Work instruction:
Word for word, reproduce the data that follows.

[[ Material shown open ]]

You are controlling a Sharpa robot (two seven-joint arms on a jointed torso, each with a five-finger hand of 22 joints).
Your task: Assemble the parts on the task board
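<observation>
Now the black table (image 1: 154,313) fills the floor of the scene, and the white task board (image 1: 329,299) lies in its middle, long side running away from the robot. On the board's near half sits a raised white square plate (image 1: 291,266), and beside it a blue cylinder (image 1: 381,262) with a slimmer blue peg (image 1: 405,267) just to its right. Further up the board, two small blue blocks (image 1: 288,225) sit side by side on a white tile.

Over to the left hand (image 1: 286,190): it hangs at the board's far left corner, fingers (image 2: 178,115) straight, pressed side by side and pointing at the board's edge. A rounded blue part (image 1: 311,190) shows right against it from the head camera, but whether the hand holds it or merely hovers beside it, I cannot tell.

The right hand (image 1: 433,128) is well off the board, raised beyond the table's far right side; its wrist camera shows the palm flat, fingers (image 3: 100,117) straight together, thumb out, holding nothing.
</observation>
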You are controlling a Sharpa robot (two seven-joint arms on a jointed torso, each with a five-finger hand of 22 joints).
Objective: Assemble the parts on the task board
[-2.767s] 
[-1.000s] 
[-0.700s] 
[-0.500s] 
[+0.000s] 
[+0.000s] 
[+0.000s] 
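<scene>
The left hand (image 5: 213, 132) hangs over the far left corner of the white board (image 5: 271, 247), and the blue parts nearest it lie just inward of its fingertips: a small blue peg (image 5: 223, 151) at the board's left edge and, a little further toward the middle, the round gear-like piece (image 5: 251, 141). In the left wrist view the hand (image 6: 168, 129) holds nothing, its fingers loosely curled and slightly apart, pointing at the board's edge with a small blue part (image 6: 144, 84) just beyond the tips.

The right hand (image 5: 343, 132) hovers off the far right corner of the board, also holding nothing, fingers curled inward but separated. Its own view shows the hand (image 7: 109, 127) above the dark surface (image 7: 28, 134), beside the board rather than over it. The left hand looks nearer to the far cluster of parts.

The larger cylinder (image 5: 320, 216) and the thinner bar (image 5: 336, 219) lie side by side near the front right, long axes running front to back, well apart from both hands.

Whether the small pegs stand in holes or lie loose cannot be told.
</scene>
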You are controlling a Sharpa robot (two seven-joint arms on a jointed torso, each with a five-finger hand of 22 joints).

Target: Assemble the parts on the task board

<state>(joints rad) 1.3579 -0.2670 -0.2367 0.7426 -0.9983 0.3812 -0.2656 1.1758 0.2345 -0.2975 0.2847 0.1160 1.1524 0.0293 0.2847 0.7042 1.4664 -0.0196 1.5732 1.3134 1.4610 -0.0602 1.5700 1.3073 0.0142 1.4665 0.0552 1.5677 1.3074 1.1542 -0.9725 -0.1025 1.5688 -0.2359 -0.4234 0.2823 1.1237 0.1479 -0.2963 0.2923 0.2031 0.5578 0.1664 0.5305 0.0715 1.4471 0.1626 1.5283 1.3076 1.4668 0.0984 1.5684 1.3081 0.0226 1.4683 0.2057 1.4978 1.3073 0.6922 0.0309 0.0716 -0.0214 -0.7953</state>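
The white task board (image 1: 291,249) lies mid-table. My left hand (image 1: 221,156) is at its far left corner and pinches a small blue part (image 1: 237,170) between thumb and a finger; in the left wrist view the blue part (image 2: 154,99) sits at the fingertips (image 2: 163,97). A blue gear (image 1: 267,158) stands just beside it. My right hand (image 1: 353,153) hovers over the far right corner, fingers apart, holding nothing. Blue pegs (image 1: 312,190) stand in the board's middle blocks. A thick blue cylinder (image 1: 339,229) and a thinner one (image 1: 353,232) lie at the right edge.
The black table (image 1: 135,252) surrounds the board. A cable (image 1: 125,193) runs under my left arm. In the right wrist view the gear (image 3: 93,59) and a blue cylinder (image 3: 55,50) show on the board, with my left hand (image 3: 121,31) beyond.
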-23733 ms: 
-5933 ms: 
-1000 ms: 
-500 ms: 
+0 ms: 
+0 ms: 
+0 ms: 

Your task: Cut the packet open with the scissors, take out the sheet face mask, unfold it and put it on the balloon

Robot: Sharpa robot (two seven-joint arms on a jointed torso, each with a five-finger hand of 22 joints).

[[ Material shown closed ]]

Finished exercise:
You are controlling a Sharpa robot (two seven-joint arms on a jointed torso, each with a five-finger hand of 22 joints).
Your task: Assemble the parts on the task board
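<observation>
Now the black table (image 1: 154,313) fills the floor of the scene, and the white task board (image 1: 329,299) lies in its middle, long side running away from the robot. On the board's near half sits a raised white square plate (image 1: 291,266), and beside it a blue cylinder (image 1: 381,262) with a slimmer blue peg (image 1: 405,267) just to its right. Further up the board, two small blue blocks (image 1: 288,225) sit side by side on a white tile.

Over to the left hand (image 1: 286,190): it hangs at the board's far left corner, fingers (image 2: 178,115) straight, pressed side by side and pointing at the board's edge. A rounded blue part (image 1: 311,190) shows right against it from the head camera, but whether the hand holds it or merely hovers beside it, I cannot tell.

The right hand (image 1: 433,128) is well off the board, raised beyond the table's far right side; its wrist camera shows the palm flat, fingers (image 3: 100,117) straight together, thumb out, holding nothing.
</observation>
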You are controlling a Sharpa robot (two seven-joint arms on a jointed torso, each with a five-finger hand of 22 joints).
Objective: Assemble the parts on the task board
[-2.767s] 
[-1.000s] 
[-0.700s] 
[-0.500s] 
[+0.000s] 
[+0.000s] 
[+0.000s] 
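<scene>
The left hand (image 5: 213, 132) hangs over the far left corner of the white board (image 5: 271, 247), and the blue parts nearest it lie just inward of its fingertips: a small blue peg (image 5: 223, 151) at the board's left edge and, a little further toward the middle, the round gear-like piece (image 5: 251, 141). In the left wrist view the hand (image 6: 168, 129) holds nothing, its fingers loosely curled and slightly apart, pointing at the board's edge with a small blue part (image 6: 144, 84) just beyond the tips.

The right hand (image 5: 343, 132) hovers off the far right corner of the board, also holding nothing, fingers curled inward but separated. Its own view shows the hand (image 7: 109, 127) above the dark surface (image 7: 28, 134), beside the board rather than over it. The left hand looks nearer to the far cluster of parts.

The larger cylinder (image 5: 320, 216) and the thinner bar (image 5: 336, 219) lie side by side near the front right, long axes running front to back, well apart from both hands.

Whether the small pegs stand in holes or lie loose cannot be told.
</scene>
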You are controlling a Sharpa robot (two seven-joint arms on a jointed torso, each with a five-finger hand of 22 joints).

Target: Assemble the parts on the task board

<state>(joints rad) 1.3579 -0.2670 -0.2367 0.7426 -0.9983 0.3812 -0.2656 1.1758 0.2345 -0.2975 0.2847 0.1160 1.1524 0.0293 0.2847 0.7042 1.4664 -0.0196 1.5732 1.3134 1.4610 -0.0602 1.5700 1.3073 0.0142 1.4665 0.0552 1.5677 1.3074 1.1542 -0.9725 -0.1025 1.5688 -0.2359 -0.4234 0.2823 1.1237 0.1479 -0.2963 0.2923 0.2031 0.5578 0.1664 0.5305 0.0715 1.4471 0.1626 1.5283 1.3076 1.4668 0.0984 1.5684 1.3081 0.0226 1.4683 0.2057 1.4978 1.3073 0.6922 0.0309 0.0716 -0.0214 -0.7953</state>
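The white task board (image 1: 291,249) lies mid-table. My left hand (image 1: 221,156) is at its far left corner and pinches a small blue part (image 1: 237,170) between thumb and a finger; in the left wrist view the blue part (image 2: 154,99) sits at the fingertips (image 2: 163,97). A blue gear (image 1: 267,158) stands just beside it. My right hand (image 1: 353,153) hovers over the far right corner, fingers apart, holding nothing. Blue pegs (image 1: 312,190) stand in the board's middle blocks. A thick blue cylinder (image 1: 339,229) and a thinner one (image 1: 353,232) lie at the right edge.
The black table (image 1: 135,252) surrounds the board. A cable (image 1: 125,193) runs under my left arm. In the right wrist view the gear (image 3: 93,59) and a blue cylinder (image 3: 55,50) show on the board, with my left hand (image 3: 121,31) beyond.
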-23733 ms: 
-5933 ms: 
-1000 ms: 
-500 ms: 
+0 ms: 
+0 ms: 
+0 ms: 

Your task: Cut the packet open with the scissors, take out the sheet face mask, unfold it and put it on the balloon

Robot: Sharpa robot (two seven-joint arms on a jointed torso, each with a five-finger hand of 22 joints).

The exercise is now finished.